Apache Kafka Solution Brief
with Ampere Altra Max Processors
In this solution brief, we present an analysis of performance tests conducted on Kafka using Ampere Altra® Max® processors and Intel x86 processors. The tests include both Producer and Consumer scenarios, evaluating power and performance metrics and rack-level efficiency within a datacenter.
Our findings revealed that servers equipped with Ampere processors outperformed x86 systems in terms of Throughput and Performance/Watt (Perf/Watt) at the rack level. Specifically, the Ampere processors demonstrated an 8% higher throughput per server and a notable 97% improvement in Perf/Watt. This performance advantage translates to a significantly lower number of racks required to operate Kafka effectively. With fewer racks needed, the overall footprint of the datacenter is minimized, resulting in fewer infrastructure components such as servers, switches, and cables. Consequently, this reduction leads to decreased square footage, cooling, water, and other resources necessary for maintaining the datacenter, which drives Capex and Opex savings. By improving efficiency, datacenter operators can achieve their objectives regarding Power Usage Effectiveness (PUE), carbon footprint, and other Service Level Agreement (SLA) requirements.
Ampere technology packs more cores per socket, maximizing the number of cores per rack. This engineering approach provides servers utilizing Ampere Altra Max processors with a distinct advantage. The power-optimized design of these processors not only reduces power consumption but also ensures consistent and reliable performance for applications like Kafka. Additionally, Ampere processors excel in energy efficiency, resulting in industry-leading Performance/Watt at the individual server level and outstanding Performance per Rack (Perf/Rack) at scale.
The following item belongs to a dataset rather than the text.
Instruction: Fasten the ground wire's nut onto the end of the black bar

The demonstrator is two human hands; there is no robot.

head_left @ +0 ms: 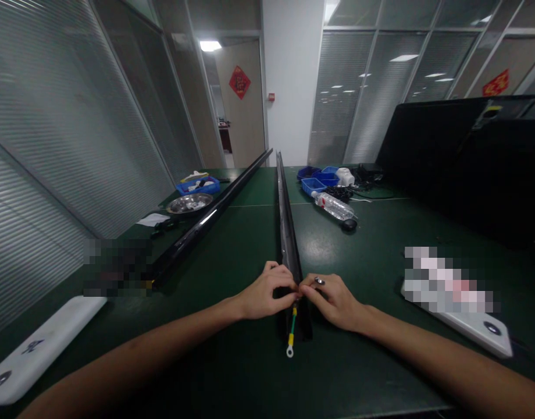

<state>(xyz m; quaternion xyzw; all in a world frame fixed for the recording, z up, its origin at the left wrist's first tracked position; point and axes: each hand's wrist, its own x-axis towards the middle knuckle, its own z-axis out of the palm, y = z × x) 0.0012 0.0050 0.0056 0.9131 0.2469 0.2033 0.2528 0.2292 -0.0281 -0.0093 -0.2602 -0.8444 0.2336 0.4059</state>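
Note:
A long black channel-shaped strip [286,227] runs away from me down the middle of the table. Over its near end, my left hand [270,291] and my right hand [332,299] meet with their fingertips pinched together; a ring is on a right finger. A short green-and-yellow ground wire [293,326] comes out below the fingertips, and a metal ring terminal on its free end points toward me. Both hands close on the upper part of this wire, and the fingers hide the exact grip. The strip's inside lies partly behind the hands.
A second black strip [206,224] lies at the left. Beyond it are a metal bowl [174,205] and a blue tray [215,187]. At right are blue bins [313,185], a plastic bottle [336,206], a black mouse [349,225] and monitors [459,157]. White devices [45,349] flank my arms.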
Apache Kafka is a powerful real-time data streaming technology that excels in handling high volumes of events per second. It serves as an ideal solution for applications requiring high-performance data pipelines, streaming analytics, data integration, and mission-critical operations. Kafka boasts impressive throughput, built-in partitioning, replication capabilities, and inherent fault-tolerance, making it highly suitable for large-scale message processing applications. Functioning as a distributed publish-subscribe system queue, Kafka efficiently manages and processes vast amounts of data. It caters to both online and offline message consumption scenarios, persisting messages on disk and replicating them within the cluster to prevent data loss.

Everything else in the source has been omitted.